Print nothing except the lines of the listing below from the line with "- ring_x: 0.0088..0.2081" to the line with "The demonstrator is", each exactly as written, both ends included.

-- Given material follows --

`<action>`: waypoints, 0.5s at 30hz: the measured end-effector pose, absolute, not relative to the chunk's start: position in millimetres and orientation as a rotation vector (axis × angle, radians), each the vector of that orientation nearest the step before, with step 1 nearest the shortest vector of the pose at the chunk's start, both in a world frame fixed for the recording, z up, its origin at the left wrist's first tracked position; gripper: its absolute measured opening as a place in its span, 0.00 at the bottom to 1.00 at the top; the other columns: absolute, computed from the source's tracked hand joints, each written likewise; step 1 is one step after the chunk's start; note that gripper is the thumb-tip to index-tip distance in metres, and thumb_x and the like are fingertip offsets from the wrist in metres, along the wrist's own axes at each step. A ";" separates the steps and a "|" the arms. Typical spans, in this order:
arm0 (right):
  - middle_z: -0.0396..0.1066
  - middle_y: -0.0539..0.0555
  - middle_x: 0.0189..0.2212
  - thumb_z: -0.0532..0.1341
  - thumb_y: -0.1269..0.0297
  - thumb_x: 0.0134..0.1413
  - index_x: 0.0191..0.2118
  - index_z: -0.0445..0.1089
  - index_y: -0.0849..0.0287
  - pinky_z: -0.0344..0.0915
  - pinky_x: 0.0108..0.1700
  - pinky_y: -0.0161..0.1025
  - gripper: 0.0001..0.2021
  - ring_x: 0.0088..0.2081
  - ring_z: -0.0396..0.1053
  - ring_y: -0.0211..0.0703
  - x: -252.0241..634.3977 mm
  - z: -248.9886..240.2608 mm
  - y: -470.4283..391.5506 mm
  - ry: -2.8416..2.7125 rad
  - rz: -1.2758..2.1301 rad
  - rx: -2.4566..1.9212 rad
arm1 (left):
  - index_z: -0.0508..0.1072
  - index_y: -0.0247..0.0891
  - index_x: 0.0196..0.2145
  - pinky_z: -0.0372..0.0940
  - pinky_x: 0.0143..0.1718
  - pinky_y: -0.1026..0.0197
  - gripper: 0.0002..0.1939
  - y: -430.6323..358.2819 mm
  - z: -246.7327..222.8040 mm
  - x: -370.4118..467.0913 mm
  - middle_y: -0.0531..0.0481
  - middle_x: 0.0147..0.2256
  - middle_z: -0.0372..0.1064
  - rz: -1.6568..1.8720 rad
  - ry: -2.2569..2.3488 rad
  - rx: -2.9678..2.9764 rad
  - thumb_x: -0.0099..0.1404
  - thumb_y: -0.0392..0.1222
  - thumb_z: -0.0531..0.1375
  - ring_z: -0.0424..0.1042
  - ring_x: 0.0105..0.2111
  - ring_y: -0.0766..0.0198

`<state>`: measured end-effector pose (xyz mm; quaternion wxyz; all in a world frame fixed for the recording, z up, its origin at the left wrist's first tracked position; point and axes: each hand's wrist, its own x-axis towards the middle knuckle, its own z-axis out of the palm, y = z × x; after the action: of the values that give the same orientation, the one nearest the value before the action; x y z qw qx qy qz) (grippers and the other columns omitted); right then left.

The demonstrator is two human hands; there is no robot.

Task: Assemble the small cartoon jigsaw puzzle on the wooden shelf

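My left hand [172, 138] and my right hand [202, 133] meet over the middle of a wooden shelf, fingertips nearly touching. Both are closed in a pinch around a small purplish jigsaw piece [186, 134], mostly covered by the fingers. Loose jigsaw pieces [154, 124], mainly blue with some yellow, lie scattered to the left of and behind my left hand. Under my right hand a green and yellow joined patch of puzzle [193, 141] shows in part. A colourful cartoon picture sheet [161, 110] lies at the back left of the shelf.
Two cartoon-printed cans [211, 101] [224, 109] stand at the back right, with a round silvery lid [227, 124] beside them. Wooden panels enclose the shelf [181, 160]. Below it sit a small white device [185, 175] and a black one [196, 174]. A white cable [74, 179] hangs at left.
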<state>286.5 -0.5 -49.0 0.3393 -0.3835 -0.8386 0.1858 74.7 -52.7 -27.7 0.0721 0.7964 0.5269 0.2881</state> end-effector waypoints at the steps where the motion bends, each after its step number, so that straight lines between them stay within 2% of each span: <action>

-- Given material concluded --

# Output for this exercise:
  - ring_x: 0.0088..0.2081
  - ring_z: -0.0396..0.1053
  - ring_y: -0.0211..0.0703
  - x: -252.0241..634.3977 mm
  - z: -248.9886..240.2608 mm
  - y: -470.4283..391.5506 mm
  - ry: -2.8416..2.7125 rad
  - rz: -1.2758..2.1301 rad
  - rx: -2.4566..1.9212 rad
arm1 (left):
  - index_z: -0.0508..0.1072
  - index_y: -0.0247..0.0891
  - index_x: 0.0196..0.2145
  - pinky_z: -0.0372..0.0940
  - pinky_x: 0.0143..0.1718
  - pinky_y: -0.1026..0.0197
  - gripper: 0.0002..0.1939
  - y: -430.6323..358.2819 mm
  - z: -246.7327..222.8040 mm
  - x: -370.4118..467.0913 mm
  - middle_y: -0.0531..0.0481
  - middle_x: 0.0147..0.2256
  - middle_z: -0.0372..0.1064
  - rz: -1.6568..1.8720 rad
  - ry: -2.2569..2.3488 rad
  - rx: -2.9678..2.9764 rad
  - thumb_x: -0.0099..0.1404
  - thumb_y: -0.0392..0.1222
  - thumb_z: -0.0531..0.1375
  - ring_z: -0.0424..0.1042
  - ring_x: 0.0105..0.2111
  - ring_y: -0.0766..0.0198

`<state>`: measured end-effector pose (xyz mm; quaternion wxyz; all in a world frame fixed for the recording, z up, its origin at the left wrist's first tracked position; point and axes: each hand's wrist, its own x-axis towards the middle knuckle, its own z-axis out of the palm, y = z × x; after the action: of the values that give the same orientation, the one nearest the value before the action; x y z qw qx qy qz) (grippers and the other columns omitted); right then left.

The demonstrator is two human hands; there is no robot.

The output requires no further additions.